Check every line of the data below for the word "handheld". Copy the ones that have it.

:::::

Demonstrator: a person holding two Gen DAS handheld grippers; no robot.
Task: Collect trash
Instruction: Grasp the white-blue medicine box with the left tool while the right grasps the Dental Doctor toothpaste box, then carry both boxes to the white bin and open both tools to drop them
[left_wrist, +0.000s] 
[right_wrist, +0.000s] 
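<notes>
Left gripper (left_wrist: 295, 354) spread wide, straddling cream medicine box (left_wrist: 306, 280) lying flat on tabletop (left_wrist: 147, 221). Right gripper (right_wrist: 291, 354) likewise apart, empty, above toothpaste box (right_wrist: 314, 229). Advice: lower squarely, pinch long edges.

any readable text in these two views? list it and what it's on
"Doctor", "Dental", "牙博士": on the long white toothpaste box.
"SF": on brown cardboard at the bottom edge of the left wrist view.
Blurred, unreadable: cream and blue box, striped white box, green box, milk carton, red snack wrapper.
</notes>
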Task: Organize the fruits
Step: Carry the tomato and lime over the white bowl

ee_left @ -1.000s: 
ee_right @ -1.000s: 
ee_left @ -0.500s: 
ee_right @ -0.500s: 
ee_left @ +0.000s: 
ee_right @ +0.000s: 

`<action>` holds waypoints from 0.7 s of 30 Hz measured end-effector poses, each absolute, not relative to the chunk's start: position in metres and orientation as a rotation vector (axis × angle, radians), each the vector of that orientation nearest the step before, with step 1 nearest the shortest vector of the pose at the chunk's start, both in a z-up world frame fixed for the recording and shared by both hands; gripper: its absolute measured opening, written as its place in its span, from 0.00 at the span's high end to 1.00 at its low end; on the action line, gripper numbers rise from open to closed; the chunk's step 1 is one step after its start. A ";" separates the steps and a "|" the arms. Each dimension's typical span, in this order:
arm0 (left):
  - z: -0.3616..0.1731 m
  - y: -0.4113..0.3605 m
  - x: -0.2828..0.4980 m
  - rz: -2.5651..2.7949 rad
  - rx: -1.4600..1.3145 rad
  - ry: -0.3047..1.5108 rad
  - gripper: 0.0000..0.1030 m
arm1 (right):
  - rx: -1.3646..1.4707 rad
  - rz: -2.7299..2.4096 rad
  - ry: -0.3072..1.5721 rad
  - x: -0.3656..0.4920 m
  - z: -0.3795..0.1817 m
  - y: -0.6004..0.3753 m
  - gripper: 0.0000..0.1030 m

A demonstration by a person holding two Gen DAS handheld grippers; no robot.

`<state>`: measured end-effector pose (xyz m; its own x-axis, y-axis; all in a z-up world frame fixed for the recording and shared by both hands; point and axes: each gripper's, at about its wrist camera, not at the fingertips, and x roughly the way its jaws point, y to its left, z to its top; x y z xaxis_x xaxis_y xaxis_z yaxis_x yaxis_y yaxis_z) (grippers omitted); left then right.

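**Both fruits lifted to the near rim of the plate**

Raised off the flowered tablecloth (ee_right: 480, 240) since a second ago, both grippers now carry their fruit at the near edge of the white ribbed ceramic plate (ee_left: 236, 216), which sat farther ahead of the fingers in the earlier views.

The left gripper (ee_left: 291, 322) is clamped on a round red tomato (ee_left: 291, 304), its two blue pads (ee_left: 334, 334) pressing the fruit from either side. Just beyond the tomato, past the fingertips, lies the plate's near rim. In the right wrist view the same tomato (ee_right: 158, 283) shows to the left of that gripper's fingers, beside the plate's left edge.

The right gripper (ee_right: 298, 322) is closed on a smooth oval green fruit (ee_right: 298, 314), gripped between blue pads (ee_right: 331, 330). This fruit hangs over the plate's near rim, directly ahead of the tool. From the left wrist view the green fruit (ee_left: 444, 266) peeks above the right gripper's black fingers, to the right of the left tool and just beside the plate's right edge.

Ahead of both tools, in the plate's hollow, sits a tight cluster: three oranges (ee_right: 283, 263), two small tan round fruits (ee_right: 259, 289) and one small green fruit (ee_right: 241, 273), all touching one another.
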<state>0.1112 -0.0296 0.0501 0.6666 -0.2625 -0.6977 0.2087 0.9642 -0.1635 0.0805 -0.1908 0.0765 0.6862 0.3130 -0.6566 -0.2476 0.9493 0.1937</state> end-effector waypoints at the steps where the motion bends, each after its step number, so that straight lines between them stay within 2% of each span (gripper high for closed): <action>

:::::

COMPLETED TASK:
Demonstrator: a person holding two Gen DAS handheld grippers; no robot.
A demonstration by a person holding two Gen DAS handheld grippers; no robot.

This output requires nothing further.